Âgé de 41 ans, Troy Davis est enfermé dans le couloir de la mort en Géorgie (sud des Etats-Unis) depuis 1991 pour le meurtre deux ans plus tôt d’un policier blanc. Il devait être présent dans la salle d’audience mercredi. Après avoir mené une bataille judiciaire acharnée et avoir échappé à trois dates d’exécution en moins d’un an, la Cour suprême lui a donné le droit en août de présenter devant un juge fédéral des éléments prouvant son innocence, une première depuis le rétablissement de la peine de mort aux Etats-Unis en 1976. Troy Davis a toujours clamé son innocence. Il a été condamné sans preuve matérielle, ADN, empreinte digitale ou arme du crime, sur la foi de neuf témoins à charge dont sept se sont depuis dédits, assurant avoir fait à l’époque l’objet de pressions de la part de la police. Mais leurs nouveaux témoignages peuvent convaincre le juge William Moore qui rendra ensuite ses conclusions à la Cour suprême.

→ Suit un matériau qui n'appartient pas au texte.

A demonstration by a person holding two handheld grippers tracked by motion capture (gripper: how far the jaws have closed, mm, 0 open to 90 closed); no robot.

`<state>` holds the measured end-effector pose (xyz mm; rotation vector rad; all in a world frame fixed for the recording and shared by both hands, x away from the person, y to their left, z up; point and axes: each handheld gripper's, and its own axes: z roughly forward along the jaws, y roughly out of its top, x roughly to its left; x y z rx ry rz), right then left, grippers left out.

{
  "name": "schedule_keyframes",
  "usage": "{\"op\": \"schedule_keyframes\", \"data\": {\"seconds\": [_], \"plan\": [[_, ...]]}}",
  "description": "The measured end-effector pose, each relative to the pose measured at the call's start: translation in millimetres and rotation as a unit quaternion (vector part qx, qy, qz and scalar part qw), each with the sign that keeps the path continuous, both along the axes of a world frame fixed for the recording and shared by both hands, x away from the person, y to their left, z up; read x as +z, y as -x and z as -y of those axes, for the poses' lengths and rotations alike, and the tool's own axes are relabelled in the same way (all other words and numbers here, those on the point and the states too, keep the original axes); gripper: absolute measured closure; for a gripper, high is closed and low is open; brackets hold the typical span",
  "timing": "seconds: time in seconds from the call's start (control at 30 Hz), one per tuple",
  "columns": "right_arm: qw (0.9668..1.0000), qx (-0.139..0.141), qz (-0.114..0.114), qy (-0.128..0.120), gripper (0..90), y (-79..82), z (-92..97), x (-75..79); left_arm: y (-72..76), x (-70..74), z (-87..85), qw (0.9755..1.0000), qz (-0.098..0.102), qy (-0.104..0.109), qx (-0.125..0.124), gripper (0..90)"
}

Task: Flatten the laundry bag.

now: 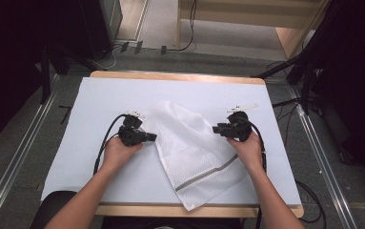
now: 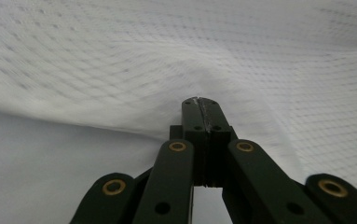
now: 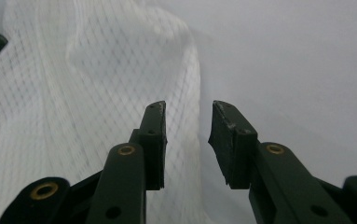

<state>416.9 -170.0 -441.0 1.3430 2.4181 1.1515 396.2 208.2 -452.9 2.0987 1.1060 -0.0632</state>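
Observation:
A white mesh bag [image 1: 194, 143] with a grey strip [image 1: 206, 174] near its lower end lies crumpled on the white table cover [image 1: 94, 100]. My left gripper [image 1: 152, 137] is at the bag's left edge. In the left gripper view its jaws [image 2: 199, 100] are pressed together on the edge of the mesh [image 2: 120, 60], which bunches up at the tips. My right gripper [image 1: 216, 129] sits at the bag's right edge. Its jaws [image 3: 188, 106] stand apart, with the border of the mesh [image 3: 73, 93] running between them and no pad touching it.
The cover lies on a wooden table [image 1: 170, 76] whose front edge is near the person's body. Cables [image 1: 105, 138] trail back from both grippers along the forearms. Dark stands and floor rails [image 1: 23, 152] flank the table, and bare cover lies to either side of the bag.

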Motion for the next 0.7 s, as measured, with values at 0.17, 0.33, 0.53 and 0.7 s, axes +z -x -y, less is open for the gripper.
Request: {"op": "schedule_keyframes", "data": {"seconds": [0.17, 0.33, 0.53, 0.7], "plan": [[0.9999, 0.015, 0.003, 0.006, 65.1, -13.9, -10.8, 3.7, 1.7, 6.0, -6.9, 0.9999, 0.006, 0.004, 0.008, 90.0], [0.9991, 0.031, -0.012, 0.025, 64.0, -30.0, -23.6, -6.8, 1.4, 1.5, -6.7, 1.0000, -0.004, 0.000, 0.007, 90.0], [0.9977, 0.029, -0.030, 0.054, 78.5, -39.3, -30.5, -22.6, 2.5, 1.0, -6.6, 1.0000, -0.005, -0.002, 0.006, 90.0], [0.9968, 0.019, -0.029, 0.071, 89.7, -35.7, -24.1, -17.4, 2.8, 3.2, -11.2, 0.9999, -0.002, 0.000, 0.013, 90.0]]}}
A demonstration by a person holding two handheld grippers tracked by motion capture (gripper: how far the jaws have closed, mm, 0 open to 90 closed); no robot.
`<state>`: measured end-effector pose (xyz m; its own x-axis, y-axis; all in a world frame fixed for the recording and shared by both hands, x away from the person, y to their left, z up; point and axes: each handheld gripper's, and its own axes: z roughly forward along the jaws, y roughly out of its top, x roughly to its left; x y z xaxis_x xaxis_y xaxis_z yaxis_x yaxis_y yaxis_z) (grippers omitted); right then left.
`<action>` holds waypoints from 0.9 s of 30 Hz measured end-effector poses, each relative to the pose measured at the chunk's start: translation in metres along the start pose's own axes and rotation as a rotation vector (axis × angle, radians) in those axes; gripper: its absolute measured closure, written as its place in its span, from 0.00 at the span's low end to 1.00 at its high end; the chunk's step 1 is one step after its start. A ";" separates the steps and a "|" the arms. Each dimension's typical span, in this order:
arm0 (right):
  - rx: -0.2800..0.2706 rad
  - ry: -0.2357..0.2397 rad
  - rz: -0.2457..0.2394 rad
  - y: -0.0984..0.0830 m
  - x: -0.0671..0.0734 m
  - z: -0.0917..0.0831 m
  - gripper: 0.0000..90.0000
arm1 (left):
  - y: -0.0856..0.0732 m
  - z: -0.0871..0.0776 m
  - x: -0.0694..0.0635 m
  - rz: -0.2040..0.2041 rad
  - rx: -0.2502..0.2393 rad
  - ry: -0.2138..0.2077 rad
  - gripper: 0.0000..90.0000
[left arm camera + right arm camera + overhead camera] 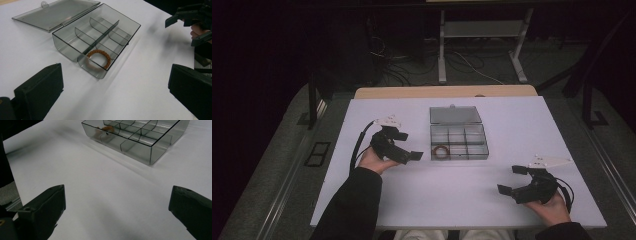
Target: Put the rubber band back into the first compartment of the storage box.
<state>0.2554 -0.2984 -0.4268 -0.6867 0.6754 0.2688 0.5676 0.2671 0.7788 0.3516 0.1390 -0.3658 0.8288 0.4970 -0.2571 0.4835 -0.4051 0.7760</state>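
Bracelet (99, 58) lies flat in the box (65, 51), in the corner compartment nearest your left gripper; in the high view that is the front-left cell. It touches neither gripper.

Left to right on the white table (492, 200): your left gripper (408, 146) sits just beside the box's left side, jaws wide apart, nothing between them. No pad touches the box.

The box stands mid-table, six cells, clear grey walls. Its lid (455, 114) lies flat on the table behind it, hinged back, latch tab at the far edge. The other five cells hold nothing I can make out.

Your right gripper (510, 179) rests near the table's front-right corner, well apart from the box, pointing left. Jaws spread wide, nothing held. In the right gripper view the bracelet (108, 128) shows small and blurred at the box's far end.
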 end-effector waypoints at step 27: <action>0.010 0.004 -0.004 0.000 0.002 0.002 0.00 | -0.064 -0.024 -0.021 -0.044 -0.101 0.039 0.00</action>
<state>0.2550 -0.2954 -0.4277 -0.6909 0.6713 0.2683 0.5693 0.2764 0.7743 0.2970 0.1730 -0.3961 0.7947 0.5430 -0.2713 0.4870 -0.3036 0.8189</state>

La plus haute juridiction des Etats-Unis avait estimé que «le risque conséquent de mettre à mort un homme innocent justifie de manière évidente la tenue d’une nouvelle audience» mais n’avait pas dit si elle souhaitait se prononcer sur la constitutionnalité d’exécuter un innocent. «Très optimiste», Virginia Davis, 65 ans, la mère du condamné, a déclaré à l’AFP qu’elle voulait surtout que les témoins «puissent dire qu’ils reviennent sur leurs déclarations». «Il aura une chance de voir les gens qui l’accusent», a-t-elle aussi observé, convaincue que «la justice l’emportera».